Required action: Repeat the listing exactly, minus the pictures.

Given information:
*** Begin section ***
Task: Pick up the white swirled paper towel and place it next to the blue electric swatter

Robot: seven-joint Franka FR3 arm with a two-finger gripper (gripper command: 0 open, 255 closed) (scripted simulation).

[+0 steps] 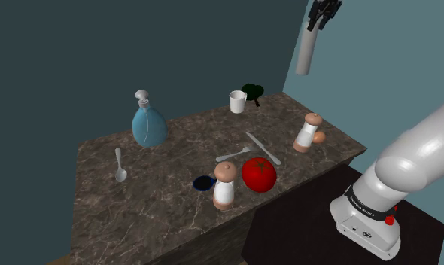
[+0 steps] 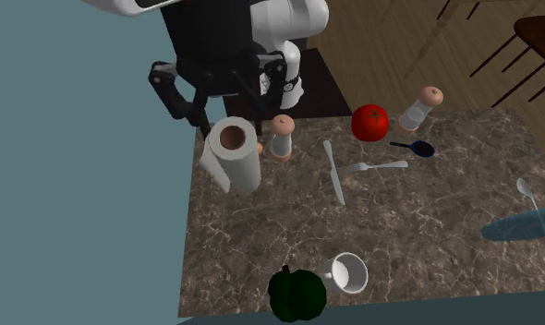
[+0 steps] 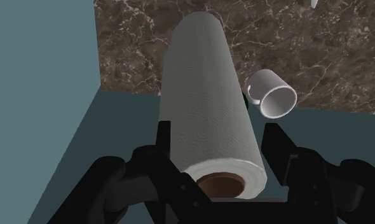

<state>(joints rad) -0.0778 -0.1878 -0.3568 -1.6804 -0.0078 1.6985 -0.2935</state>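
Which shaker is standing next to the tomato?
The shaker at the counter's front edge in the shoulder view; the red tomato sits right beside it. The other shaker stands farther away.

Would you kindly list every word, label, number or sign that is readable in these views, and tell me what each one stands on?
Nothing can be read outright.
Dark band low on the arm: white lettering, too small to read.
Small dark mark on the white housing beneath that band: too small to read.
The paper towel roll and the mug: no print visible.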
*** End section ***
Reply to the task:
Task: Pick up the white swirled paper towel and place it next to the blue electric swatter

Robot: seven-joint Franka FR3 arm with a two-finger gripper (gripper command: 0 open, 255 closed) (scripted simulation).

[+0 steps] 
[+0 steps] 
[+0 steps] 

<state>(joints rad) -0.0778 -0.1878 -0.3568 -1.6804 -0.0078 1.6985 -0.2935</state>
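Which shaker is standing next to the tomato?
The shaker at the counter's front edge in the shoulder view; the red tomato sits right beside it. The other shaker stands farther away.

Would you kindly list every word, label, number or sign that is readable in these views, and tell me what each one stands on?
Nothing can be read outright.
Dark band low on the arm: white lettering, too small to read.
Small dark mark on the white housing beneath that band: too small to read.
The paper towel roll and the mug: no print visible.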

Output for this exercise is complete.